Hundred Dollar Bills. Photo by welcomia/Shutterstock.com

A former Bristol attorney pleaded guilty Wednesday to one count of mail fraud related to the theft of $169,000 from clients while she served as a court-appointed conservator.

Conservators are appointed by the probate court to oversee the financial or personal affairs of adults incapable of managing their finances or personal care. But according to the Office of the U.S. Attorney for the District of Connecticut, an officer of the court used the position to help herself to the wards’ assets.

Prosecutors said 43-year-old Jodi Zils Gagne defrauded several people under the court’s protection, including an impaired client older than 90 and another who had multiple sclerosis, by misappropriating their money and overbilling them.

Zils Gagne, also a former Bristol councilwoman who served until losing her seat in November 2017, misappropriated money that was intended for her clients’ medical care, housing, bills and personal expenses, according to the government.

In one case, Zils Gagne defrauded a victim of about $130,000, prosecutors said. She took $113,000 of that money under the guise of an investment when, in fact, it was a 10-year note that paid only a prime rate and was signed between her husband and her, as the victim’s conservator. The money, authorities said, was used to fund her husband’s startup internet radio station in Bristol.

Zils Gagne also misrepresented, or failed to disclose, material facts about her conservatorship activities to the Bristol probate court and others, the government said. The illegal activity, authorities said, occurred between May 2015 and February 2018.

The government said in court papers that Zils Gagne, in her role as conservator, fraudulently obtained and converted money and property from her victims through, among other means, commingling the victims’ money with each other and her husband’s business and personal funds. They say she misappropriated her victims’ money for her own personal use and enrichment, overbilled for conservator fees, and made materially false and fraudulent  representations and omissions to the Bristol probate court and to at least one successor conservator concerning the use and expenditure of the victims’ money.

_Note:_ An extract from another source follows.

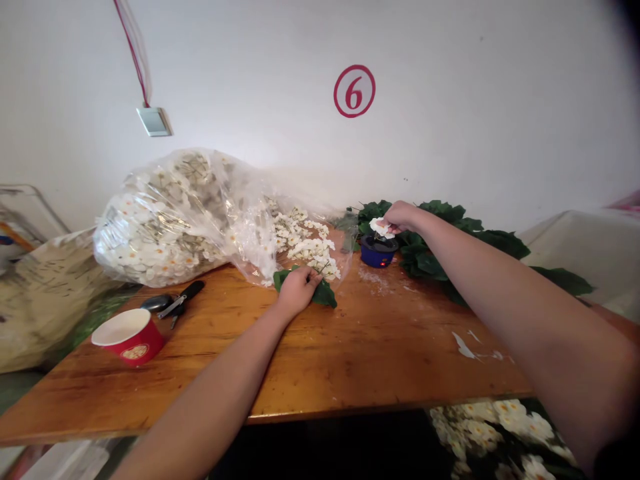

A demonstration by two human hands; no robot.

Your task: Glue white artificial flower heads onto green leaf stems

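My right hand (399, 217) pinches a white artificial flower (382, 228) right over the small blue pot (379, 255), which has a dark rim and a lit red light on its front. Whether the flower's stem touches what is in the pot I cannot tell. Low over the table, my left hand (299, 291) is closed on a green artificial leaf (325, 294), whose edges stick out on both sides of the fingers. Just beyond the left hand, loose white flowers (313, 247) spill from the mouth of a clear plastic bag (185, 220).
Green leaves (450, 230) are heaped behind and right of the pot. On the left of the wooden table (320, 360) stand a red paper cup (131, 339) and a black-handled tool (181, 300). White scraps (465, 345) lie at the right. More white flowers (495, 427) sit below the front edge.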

Zils Gagne now faces a maximum prison term of 20 years and a $250,000 fine. She was released Wednesday on a $50,000 bond pending sentencing on Jan. 23.

Her law license is also in jeopardy. At the request of the Office of the Chief Disciplinary Counsel,  a Superior Court judge suspended her from practicing law for five years. The attorney was also ordered to pay $108,000 in restitution.

Zils Gagne has been an attorney for about 16 years and most recently worked as a solo practitioner. If she satisfactorily completes 10 hours of continuing legal education, as approved by the Connecticut Bar Association, she could apply for readmission after one year.

The judge’s order in Zils Gagne’s disciplinary case calls for her to be supervised by an attorney in good standing during her suspension. It also allows for periodic random audits.

Zils Gagne’s attorney, Francis O’Reilly of Southport-based O’Reilly & Shaw Law Offices, did not respond to a request for comment Thursday.

The matter was investigated by the FBI and the Greenwich Police Department with the assistance of the Office of Chief Disciplinary Counsel and the New Britain State’s Attorneys Office. The case is being prosecuted by Assistant U.S. Attorney David Huang. Tom Carson, a spokesman for the U.S. attorney, declined to offer further comment Thursday.